_WHAT YOU SHOULD DO_
Return all lines of the listing below that carry the word "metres".

=-=-=

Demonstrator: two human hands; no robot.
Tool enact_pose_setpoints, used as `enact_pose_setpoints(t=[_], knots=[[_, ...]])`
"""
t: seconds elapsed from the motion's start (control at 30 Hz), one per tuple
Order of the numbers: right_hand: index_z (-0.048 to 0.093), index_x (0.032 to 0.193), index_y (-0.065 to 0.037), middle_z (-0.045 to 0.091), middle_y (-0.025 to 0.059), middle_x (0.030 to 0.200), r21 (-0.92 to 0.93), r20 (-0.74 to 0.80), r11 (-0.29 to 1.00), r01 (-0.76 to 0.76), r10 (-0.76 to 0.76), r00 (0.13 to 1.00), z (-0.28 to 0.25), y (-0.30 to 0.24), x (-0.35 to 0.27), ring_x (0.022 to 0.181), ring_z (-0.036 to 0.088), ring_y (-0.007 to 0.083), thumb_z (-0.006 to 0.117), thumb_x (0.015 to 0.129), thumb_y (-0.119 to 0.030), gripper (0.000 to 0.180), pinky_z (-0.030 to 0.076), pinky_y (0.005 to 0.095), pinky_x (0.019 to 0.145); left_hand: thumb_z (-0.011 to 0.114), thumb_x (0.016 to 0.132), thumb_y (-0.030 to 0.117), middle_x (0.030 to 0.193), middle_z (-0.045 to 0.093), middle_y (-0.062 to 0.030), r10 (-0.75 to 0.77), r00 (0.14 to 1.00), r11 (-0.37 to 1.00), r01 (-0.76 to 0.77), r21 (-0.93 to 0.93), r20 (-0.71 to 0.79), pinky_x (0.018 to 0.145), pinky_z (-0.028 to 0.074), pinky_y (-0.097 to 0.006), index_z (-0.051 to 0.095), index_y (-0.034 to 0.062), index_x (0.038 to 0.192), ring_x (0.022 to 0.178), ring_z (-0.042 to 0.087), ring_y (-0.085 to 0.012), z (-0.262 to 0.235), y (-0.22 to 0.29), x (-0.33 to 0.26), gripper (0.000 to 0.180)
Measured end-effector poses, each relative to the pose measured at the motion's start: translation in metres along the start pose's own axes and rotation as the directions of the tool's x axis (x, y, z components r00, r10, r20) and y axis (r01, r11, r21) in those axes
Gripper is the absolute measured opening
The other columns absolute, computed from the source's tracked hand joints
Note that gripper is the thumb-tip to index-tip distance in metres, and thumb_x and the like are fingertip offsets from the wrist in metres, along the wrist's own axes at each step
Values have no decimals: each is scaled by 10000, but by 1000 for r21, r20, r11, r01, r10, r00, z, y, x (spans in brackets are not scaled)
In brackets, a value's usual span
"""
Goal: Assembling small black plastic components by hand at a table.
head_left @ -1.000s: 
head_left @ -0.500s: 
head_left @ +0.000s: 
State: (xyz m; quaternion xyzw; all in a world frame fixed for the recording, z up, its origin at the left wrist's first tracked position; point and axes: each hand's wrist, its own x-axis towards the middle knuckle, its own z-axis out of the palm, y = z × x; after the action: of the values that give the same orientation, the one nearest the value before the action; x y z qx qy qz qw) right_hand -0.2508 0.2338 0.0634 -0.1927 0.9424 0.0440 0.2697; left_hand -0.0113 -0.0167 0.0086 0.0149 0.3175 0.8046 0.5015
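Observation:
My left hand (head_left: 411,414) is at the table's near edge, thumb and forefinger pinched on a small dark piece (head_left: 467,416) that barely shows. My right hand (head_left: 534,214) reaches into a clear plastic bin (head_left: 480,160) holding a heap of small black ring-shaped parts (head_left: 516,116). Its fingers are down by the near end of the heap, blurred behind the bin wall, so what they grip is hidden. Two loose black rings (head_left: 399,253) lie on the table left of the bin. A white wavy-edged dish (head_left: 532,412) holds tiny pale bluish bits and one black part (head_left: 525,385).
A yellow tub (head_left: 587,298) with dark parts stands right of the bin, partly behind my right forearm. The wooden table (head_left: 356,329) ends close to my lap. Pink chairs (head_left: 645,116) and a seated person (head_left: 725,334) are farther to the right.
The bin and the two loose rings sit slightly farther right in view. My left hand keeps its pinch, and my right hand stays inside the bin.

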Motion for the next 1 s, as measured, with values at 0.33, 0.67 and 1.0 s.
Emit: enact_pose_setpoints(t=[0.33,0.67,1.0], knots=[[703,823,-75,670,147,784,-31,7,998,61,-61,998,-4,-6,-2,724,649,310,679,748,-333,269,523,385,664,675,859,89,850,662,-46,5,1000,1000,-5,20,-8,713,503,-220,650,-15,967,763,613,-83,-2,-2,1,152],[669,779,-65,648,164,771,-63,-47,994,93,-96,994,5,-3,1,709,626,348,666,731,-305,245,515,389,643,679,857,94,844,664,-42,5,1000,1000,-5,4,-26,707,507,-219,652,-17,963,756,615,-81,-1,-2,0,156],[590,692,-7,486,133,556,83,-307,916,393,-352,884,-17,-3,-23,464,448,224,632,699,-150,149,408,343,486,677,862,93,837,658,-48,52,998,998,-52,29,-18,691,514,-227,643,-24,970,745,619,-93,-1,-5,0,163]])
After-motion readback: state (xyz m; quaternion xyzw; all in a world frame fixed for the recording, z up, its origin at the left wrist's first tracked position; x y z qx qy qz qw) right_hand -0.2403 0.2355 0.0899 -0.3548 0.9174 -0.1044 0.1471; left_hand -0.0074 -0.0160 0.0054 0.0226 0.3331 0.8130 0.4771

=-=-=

_SOLUTION TO THE PROBLEM_
Measured end-effector poses, each relative to the pose measured at the motion's start: translation in metres along the start pose's own axes and rotation as the directions of the tool's x axis (x, y, z components r00, r10, r20) and y axis (r01, r11, r21) in those axes
Note that gripper is the thumb-tip to index-tip distance in metres, and thumb_x and the like are fingertip offsets from the wrist in metres, along the wrist's own axes at each step

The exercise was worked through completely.